She shuts the door soundlessly behind her. “I’m showing you L.A.”

“The designer?” Confused but going with it. “It’s a gorgeous dress.”

She unzips my suitcase. “The city. I’m showing you. Tonight.” She roots through my clothes, her eyes puffy beneath deftly applied concealer.

“But—”

She’s still for a moment. “Please.” Her voice is faint, and I have to lean in to hear her. “Don’t make me ask.”

I quickly get dressed as she paces outside the bathroom door, tapping the heels of her shoes together. “You ready?” She peers in as I dot on blush. “Wow, you look really pretty.”

“Thank you. Are you sure you feel up—”

“You have to take your shoes off, okay?”

I step out of them, and she flicks off the bathroom light. I pick up my clutch and go to the door.

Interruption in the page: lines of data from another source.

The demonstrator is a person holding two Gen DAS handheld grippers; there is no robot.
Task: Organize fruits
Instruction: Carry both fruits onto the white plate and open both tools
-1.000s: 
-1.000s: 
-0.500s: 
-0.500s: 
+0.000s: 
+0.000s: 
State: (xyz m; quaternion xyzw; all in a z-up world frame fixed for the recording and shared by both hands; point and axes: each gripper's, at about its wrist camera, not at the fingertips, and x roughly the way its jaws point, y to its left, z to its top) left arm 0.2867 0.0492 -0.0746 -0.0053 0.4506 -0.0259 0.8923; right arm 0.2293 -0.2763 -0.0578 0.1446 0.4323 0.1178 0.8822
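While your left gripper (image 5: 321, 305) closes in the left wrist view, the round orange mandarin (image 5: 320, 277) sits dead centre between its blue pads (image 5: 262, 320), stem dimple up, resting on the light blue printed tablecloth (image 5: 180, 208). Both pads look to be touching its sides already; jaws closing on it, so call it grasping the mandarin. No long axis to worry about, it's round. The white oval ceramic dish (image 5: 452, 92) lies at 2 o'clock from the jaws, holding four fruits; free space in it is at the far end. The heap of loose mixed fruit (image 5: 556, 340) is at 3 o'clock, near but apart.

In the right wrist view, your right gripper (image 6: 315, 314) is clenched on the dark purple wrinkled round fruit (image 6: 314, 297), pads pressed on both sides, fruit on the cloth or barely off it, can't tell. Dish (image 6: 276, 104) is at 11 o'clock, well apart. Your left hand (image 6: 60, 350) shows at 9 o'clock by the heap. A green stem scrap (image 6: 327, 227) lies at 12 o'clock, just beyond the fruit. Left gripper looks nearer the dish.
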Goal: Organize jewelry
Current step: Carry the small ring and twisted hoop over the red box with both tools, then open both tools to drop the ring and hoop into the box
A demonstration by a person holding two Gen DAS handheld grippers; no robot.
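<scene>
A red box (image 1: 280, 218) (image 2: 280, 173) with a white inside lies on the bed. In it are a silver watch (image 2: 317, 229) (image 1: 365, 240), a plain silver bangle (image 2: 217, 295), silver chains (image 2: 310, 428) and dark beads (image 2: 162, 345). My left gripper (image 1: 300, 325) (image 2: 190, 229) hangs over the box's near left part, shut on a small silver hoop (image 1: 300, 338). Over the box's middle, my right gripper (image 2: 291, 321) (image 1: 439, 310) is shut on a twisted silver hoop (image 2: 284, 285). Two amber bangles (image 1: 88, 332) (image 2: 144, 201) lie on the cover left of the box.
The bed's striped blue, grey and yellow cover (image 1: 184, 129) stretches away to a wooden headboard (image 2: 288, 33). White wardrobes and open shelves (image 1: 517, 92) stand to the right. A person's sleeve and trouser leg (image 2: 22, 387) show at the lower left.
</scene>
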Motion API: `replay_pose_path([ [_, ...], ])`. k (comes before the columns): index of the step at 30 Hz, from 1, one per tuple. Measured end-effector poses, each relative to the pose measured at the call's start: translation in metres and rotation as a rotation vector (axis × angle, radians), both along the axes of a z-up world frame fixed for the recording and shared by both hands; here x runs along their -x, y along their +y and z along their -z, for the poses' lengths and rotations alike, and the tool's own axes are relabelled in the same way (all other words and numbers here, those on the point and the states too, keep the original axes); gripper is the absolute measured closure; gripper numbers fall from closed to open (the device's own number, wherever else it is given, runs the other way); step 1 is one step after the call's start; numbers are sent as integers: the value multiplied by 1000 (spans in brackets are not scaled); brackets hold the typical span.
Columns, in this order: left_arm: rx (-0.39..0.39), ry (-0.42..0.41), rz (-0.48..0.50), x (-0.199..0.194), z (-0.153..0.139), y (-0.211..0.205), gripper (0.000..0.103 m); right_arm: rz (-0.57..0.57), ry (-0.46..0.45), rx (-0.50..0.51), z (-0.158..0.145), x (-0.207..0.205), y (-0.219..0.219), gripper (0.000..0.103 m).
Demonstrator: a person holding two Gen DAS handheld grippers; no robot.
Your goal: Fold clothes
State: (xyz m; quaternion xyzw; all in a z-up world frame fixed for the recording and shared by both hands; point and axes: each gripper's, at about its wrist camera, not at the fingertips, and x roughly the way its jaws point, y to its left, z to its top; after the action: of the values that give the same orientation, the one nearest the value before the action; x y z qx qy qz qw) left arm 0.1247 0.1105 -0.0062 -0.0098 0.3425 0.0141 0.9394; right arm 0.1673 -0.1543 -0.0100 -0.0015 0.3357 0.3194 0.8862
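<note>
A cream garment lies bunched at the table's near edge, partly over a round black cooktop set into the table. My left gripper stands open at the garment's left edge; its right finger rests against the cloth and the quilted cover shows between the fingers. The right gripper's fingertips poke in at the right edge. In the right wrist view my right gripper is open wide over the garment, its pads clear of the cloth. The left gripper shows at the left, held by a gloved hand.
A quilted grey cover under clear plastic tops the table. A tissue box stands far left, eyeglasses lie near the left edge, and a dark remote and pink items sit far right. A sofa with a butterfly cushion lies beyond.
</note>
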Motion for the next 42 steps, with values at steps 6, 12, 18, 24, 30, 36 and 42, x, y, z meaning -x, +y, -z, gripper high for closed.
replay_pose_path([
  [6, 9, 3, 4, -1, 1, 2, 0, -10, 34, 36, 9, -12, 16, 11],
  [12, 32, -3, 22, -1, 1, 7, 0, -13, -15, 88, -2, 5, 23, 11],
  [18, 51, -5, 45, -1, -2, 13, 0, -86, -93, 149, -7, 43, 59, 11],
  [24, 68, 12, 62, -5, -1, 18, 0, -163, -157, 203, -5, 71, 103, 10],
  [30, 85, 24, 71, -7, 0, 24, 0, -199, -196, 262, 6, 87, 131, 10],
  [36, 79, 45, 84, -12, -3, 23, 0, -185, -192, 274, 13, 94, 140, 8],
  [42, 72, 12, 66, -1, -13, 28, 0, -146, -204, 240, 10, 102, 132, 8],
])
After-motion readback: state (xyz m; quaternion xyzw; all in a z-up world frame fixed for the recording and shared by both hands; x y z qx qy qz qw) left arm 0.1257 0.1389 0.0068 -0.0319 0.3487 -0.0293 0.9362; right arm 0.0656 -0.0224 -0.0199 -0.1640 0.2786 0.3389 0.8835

“No,” she whispers. “This way.” She steps on the toilet lid and throws her leg over the windowsill to the trellis below. “Just don’t knock the camera on the right when you come down,” she whispers before descending the greenery as if it were a ladder here solely for this purpose. Peering over the sill as her feet find the dirt, I get a glimpse of the adolescence we missed sharing. An adolescence in which she seems suspended.

I’ve barely reached the flower bed before Kelsey takes off sprinting down the winding drive, and I race to keep up, our bare feet slapping the pavement. “Kelsey,” I whisper breathlessly. “Are we running to L.A.?”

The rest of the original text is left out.